Great Fortunes, and How They Were Made eBook

This eBook from the Gutenberg Project consists of approximately 694 pages of information about Great Fortunes, and How They Were Made.

Great Fortunes, and How They Were Made eBook

This eBook from the Gutenberg Project consists of approximately 694 pages of information about Great Fortunes, and How They Were Made.

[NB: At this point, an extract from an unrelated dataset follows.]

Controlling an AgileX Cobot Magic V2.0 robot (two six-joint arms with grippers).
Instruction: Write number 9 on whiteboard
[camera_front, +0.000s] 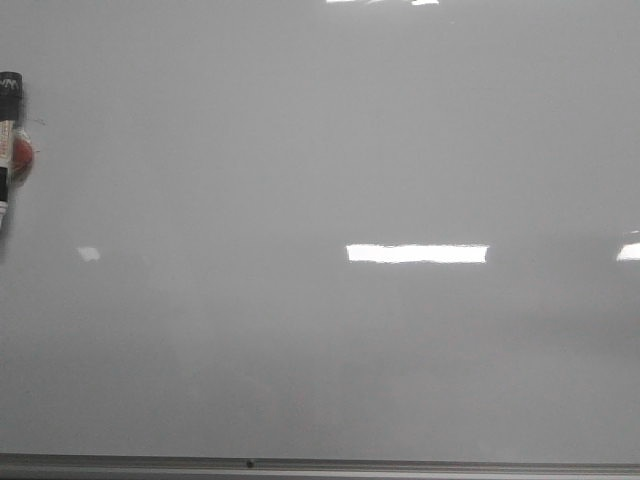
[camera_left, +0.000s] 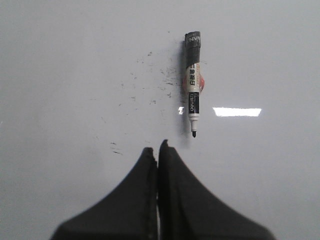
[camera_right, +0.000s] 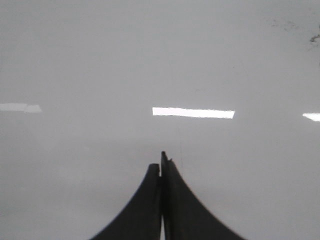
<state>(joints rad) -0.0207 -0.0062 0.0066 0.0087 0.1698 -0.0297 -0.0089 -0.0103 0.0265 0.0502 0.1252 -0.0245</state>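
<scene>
The whiteboard (camera_front: 320, 330) fills every view, pale grey and glossy, and no number 9 shows on it. A white marker pen (camera_left: 193, 82) with a black cap end lies on the board, its bare tip pointing toward my left gripper (camera_left: 157, 146). That gripper is shut with nothing between its fingers, a short way from the pen's tip and slightly to one side. The same marker pen (camera_front: 9, 150) shows at the far left edge of the front view. My right gripper (camera_right: 161, 160) is shut and empty over bare whiteboard (camera_right: 160, 60). Neither arm appears in the front view.
Faint black smudges (camera_left: 160, 80) dot the board beside the pen. A thin grey metal rim (camera_front: 320, 466) runs along the board's near edge. Bright light reflections (camera_front: 417, 253) streak the surface.
</scene>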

No man’s career holds out more encouragement to young men seeking to rise than that of Andrew V. Stout.  It shows that courage, patient industry, and business capacity will bring fortune to any honest worker.  His uniform success speaks volumes in favor of a young man’s striving to lead a Christian life in the midst of his business cares and struggles.  God’s blessing follows such an one at every step, and he will succeed in the end, whatever trials may beset his path at first.  It is a great mistake to suppose that a man’s success depends on his “sharpness.”  Shrewdness is a valuable quality, but it must be coupled with a plain, practical honesty, or it will amount to nothing in the end.  A man must be faithful to his God if he would have his work stand.

CHAPTER VI.

JONAS CHICKERING.

On Tremont Street, in the City of Boston, near the Roxbury line, there stands an immense building of brick, said to be larger than any edifice in the United States, save the Capitol at Washington.  It is built in the form of a hollow square, with a large court-yard in the center, and the building and court-yard together cover an area of five acres.  It is five stories in height on the outer side, and six on the inner, the court-yard being one story lower than the street.  The building is two hundred and sixty-two feet in length from east to west, and two hundred and forty-five from north to south, the shorter distance being the length on Tremont Street.  The width of the building all around the court-yard is fifty feet.  It contains nine hundred windows, with eleven thousand panes of glass, and when lighted up at night seems almost a solid mass of fire.  From five to six hundred men are employed here in various capacities, and an immense steam engine of one hundred and twenty horse-power furnishes the motive power for the machinery.  Altogether, it is one of the most prominent and interesting of all the sights of Boston, and the visitor is surprised to learn that it is due entirely to the energy and genius of one who, but thirty-four years previous to its erection, came to Boston a penniless stranger.  The building is the famous piano-forte manufactory of Chickering & Sons, and its founder was Jonas Chickering, the subject of this sketch.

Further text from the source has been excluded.